Wymierzając dziecku karę, trzeba pamiętać, że jej skuteczność zależy również od czasu. Kara nie może być
odroczona w czasie, lecz powinna być zastosowana zaraz po przewinieniu (nie należy np. grozić: zobaczysz,
jak ojciec przyjdzie z pracy, to zrobi z tobą porządek). Nie można jej też wymierzać pod wpływem gniewu i
złości, gdyż emocje są zawsze złym doradcą. Przyczyniają się do braku obiektywizmu i nie sprzyjają
przeanalizowaniu przyczyny przewinienia. Podczas zdenerwowania, a więc będąc w stanie pobudzenia
emocjonalnego, widzimy skutek i nie dajemy dziecku szansy na wyjaśnienie i wytłumaczenie się z
niewłaściwego zachowania. Kara wymierzona w złości jest najczęściej bardzo surowa i wywołuje u dziecka
strach, podczas którego skupia się ono nie na przewinieniu, ale na karze. Skuteczność karania jest tym
większa, im silniejsze jest uczucie miłości i przywiązania osoby karzącej z karaną. Karze musi zawsze
towarzyszyć ukazanie możliwości poprawy. W przeciwnym razie może dojść do zachowań agresywnych.
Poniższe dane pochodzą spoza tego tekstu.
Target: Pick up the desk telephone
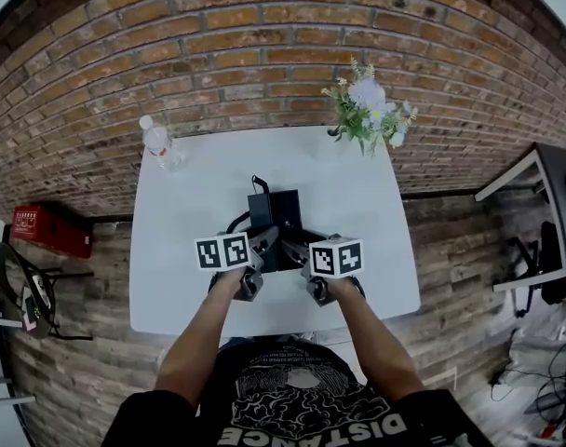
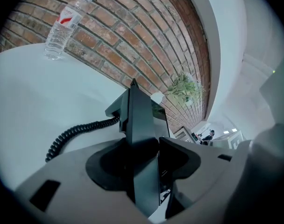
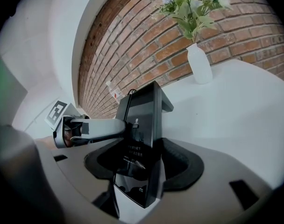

Ponadto dziecko będzie miało negatywny stosunek do osoby wymierzającej karę. Im dziecko jest
wrażliwsze, tym kara powinna być słabsza. Z karaniem wiąże się również poczucie winy. Dziecko, które
postąpi źle, najczęściej żałuje tego, co zrobiło. Jeżeli uznaje normy ustalone przez dorosłych, wówczas kary
stosowane przez nich za przekroczenie zasad są bardziej skuteczne. Jeżeli dziecko nie rozumie stawianych
przez dorosłych granic (ograniczeń), kary są mało skuteczne. Skuteczność kary zależy również od autorytetu
osoby karzącej w oczach dziecka. Jeżeli osoba wymierzająca karę cieszy się autorytetem i uznawana jest
przez dziecko za osobę sprawiedliwą, zapewne będzie żałowało ono swojego zachowania i dołoży starań,
aby więcej danego czynu nie popełniać. Jeżeli natomiast osoba karząca nie cieszy się autorytetem u dziecka,
to kara może wywołać u niego agresję i chęć zrobienia karzącemu na złość. Należy unikać stosowania stale
tych samych kar, gdyż powszednieją one i przestają mieć dla dziecka znaczenie. Szczególnie szkodliwe jest
stosowanie kar agresywnych, nadmiernie surowych. W przypadku dzieci nadpobudliwych i agresywnych
stosowanie takich kar powoduje bunt, upór, przekorę, co w konsekwencji prowadzi do zerwania więzi
uczuciowych z dorosłym. W pedagogice współcześnie postuluje się ograniczenie stosowania kar na rzecz
umiejętnego wprowadzania wzmocnień pozytywnych – nagród. Nadmierny rygoryzm, stosowanie kar zbyt
surowych, niezrozumiałych, wywołujących poczucie krzywdy, powodujących niezaspokojenie
podstawowych potrzeb psychologicznych wychowanka, może prowadzić do deformacji jego osobowości.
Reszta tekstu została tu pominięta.